» **Work task**: Your answer must be the data repeated exactly, with no pictures in it.

============================================================

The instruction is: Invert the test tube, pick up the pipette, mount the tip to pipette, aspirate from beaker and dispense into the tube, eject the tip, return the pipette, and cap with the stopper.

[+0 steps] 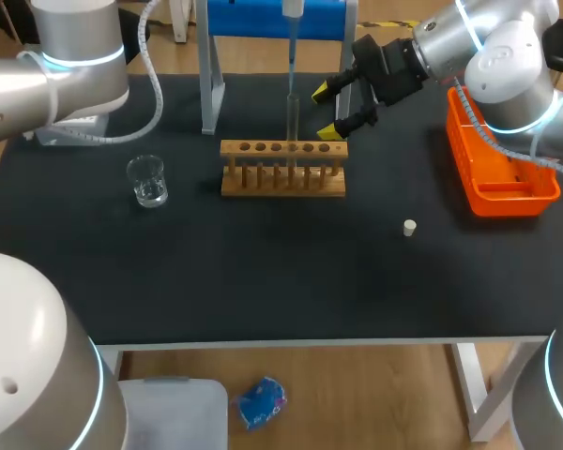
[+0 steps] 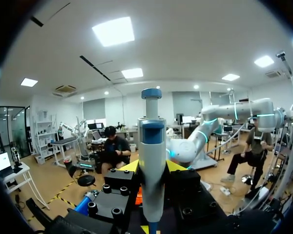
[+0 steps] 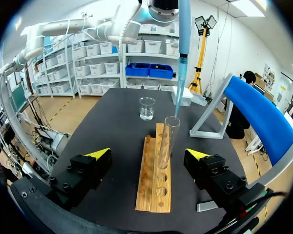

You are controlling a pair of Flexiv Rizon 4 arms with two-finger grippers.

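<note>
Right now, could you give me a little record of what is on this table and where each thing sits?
pipette: held above the rack by the left gripper, tip at the tube's mouth
test tube: upright in the wooden rack
right gripper: open, one finger on each side of the tube, not touching
beaker: left of the rack
stopper: loose on the table, right of the rack

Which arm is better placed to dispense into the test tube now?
Left. The left gripper holds the pipette, its tip at the mouth of the test tube in the rack. The right gripper stands open, either side of the tube, holding nothing.
</note>
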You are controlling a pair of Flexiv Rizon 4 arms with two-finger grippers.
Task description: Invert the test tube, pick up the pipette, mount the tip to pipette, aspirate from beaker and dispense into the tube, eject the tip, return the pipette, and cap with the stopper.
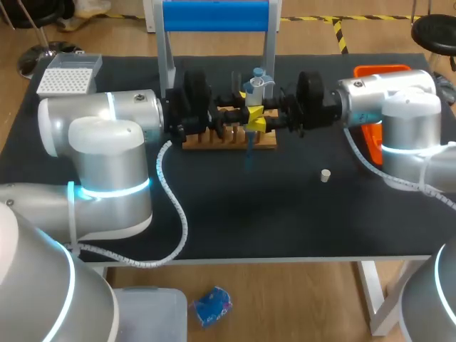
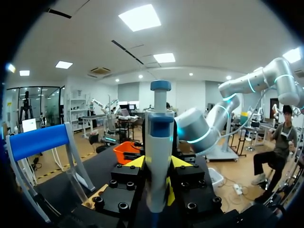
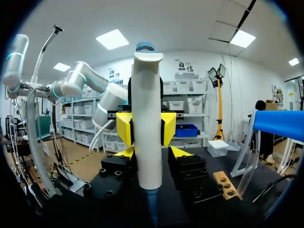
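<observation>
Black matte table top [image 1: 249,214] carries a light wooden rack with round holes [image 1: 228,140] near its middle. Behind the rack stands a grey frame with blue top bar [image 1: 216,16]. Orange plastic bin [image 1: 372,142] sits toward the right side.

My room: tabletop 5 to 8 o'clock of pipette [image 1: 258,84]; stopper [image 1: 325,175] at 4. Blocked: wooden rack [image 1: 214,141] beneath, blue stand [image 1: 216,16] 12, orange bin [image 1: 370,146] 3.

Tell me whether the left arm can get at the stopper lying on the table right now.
Probably not: the left hand is shut on the pipette, and the stopper lies well over on the right arm's side.
</observation>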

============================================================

» **Solution to this task**:
The instruction is: Invert the test tube, pick up the pipette, mount the tip to pipette, aspirate from beaker and dispense into the tube, eject the tip, return the pipette, and cap with the stopper.

[+0 steps] 
[+0 steps] 
[+0 steps] 

You are controlling a pair of Flexiv Rizon 4 arms with two-finger grippers.

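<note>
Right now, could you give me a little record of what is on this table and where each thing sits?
pipette: held above the rack by the left gripper, tip at the tube's mouth
test tube: upright in the wooden rack
right gripper: open, one finger on each side of the tube, not touching
beaker: left of the rack
stopper: loose on the table, right of the rack

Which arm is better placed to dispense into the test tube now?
Left. The left gripper holds the pipette, its tip at the mouth of the test tube in the rack. The right gripper stands open, either side of the tube, holding nothing.
</note>
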You are controlling a pair of Flexiv Rizon 4 arms with two-finger grippers.
Task description: Invert the test tube, pick up the pipette, mount the tip to pipette, aspirate from beaker and dispense into the tube, eject the tip, return the pipette, and cap with the stopper.
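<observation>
Black matte table top [image 1: 249,214] carries a light wooden rack with round holes [image 1: 228,140] near its middle. Behind the rack stands a grey frame with blue top bar [image 1: 216,16]. Orange plastic bin [image 1: 372,142] sits toward the right side.

My room: tabletop 5 to 8 o'clock of pipette [image 1: 258,84]; stopper [image 1: 325,175] at 4. Blocked: wooden rack [image 1: 214,141] beneath, blue stand [image 1: 216,16] 12, orange bin [image 1: 370,146] 3.

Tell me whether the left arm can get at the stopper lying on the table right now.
Probably not: the left hand is shut on the pipette, and the stopper lies well over on the right arm's side.
</observation>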

The exercise was worked through completely.